ABOUT THIS EXERCISE:
Only lines holding the word "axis" should be copied from the material.

━━━━━ DATA EXTRACT ━━━━━

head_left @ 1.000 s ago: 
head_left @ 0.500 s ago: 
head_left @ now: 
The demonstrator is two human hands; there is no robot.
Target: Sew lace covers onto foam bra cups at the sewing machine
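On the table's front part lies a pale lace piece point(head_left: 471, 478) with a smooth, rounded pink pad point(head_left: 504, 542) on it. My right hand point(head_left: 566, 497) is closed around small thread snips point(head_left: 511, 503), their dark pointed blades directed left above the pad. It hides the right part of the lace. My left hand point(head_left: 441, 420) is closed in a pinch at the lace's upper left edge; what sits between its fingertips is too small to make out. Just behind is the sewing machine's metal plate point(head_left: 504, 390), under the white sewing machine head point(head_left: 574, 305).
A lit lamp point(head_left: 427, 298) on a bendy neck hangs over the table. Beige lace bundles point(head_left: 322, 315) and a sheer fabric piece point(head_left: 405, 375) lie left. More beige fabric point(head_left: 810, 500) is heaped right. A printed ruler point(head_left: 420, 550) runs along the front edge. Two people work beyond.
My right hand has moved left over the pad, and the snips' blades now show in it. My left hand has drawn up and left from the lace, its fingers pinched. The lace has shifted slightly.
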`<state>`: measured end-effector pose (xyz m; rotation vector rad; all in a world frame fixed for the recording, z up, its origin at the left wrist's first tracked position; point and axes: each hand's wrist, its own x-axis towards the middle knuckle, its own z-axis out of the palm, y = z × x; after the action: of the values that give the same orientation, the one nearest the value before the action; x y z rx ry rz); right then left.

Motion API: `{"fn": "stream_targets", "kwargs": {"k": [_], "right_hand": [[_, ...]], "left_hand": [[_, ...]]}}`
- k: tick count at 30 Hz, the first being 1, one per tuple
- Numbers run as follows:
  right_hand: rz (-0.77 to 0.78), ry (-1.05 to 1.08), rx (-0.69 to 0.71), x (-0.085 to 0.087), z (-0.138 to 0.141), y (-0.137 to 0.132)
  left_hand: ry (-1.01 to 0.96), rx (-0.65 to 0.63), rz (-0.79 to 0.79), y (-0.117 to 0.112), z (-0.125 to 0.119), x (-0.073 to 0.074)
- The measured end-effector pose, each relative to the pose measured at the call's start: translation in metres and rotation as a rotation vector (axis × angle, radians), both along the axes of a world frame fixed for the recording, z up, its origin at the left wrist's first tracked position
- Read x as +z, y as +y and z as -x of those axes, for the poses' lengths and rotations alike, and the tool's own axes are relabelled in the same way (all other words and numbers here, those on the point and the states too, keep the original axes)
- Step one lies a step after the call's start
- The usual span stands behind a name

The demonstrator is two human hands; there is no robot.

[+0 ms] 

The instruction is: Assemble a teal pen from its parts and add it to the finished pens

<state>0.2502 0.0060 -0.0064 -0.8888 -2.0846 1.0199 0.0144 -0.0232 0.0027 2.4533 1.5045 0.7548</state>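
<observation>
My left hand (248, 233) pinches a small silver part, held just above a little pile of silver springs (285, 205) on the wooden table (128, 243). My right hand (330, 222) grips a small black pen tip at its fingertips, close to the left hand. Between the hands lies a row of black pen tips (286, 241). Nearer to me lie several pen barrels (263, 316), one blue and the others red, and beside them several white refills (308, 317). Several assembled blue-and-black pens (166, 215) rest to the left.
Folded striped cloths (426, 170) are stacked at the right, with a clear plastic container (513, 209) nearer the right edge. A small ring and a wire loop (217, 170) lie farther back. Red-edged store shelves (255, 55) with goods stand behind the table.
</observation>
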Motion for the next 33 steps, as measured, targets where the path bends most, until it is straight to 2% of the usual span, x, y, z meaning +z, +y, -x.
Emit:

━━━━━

EXPECTED ANSWER:
`<state>`: measured end-effector pose (xyz m; rotation vector rad; all in a world frame fixed for the recording, z up, its origin at the left wrist's first tracked position; point and axes: each hand's wrist, its own x-axis towards the middle knuckle, its own z-axis out of the palm, y = z × x; after the action: of the values that give the same orientation, the one nearest the value before the action; x y z rx ry rz); right then left.
- The measured end-effector pose, each relative to the pose measured at the call's start: translation in metres and rotation as a rotation vector (axis × angle, radians), both along the axes of a world frame fixed for the recording, z up, its origin at the left wrist's first tracked position

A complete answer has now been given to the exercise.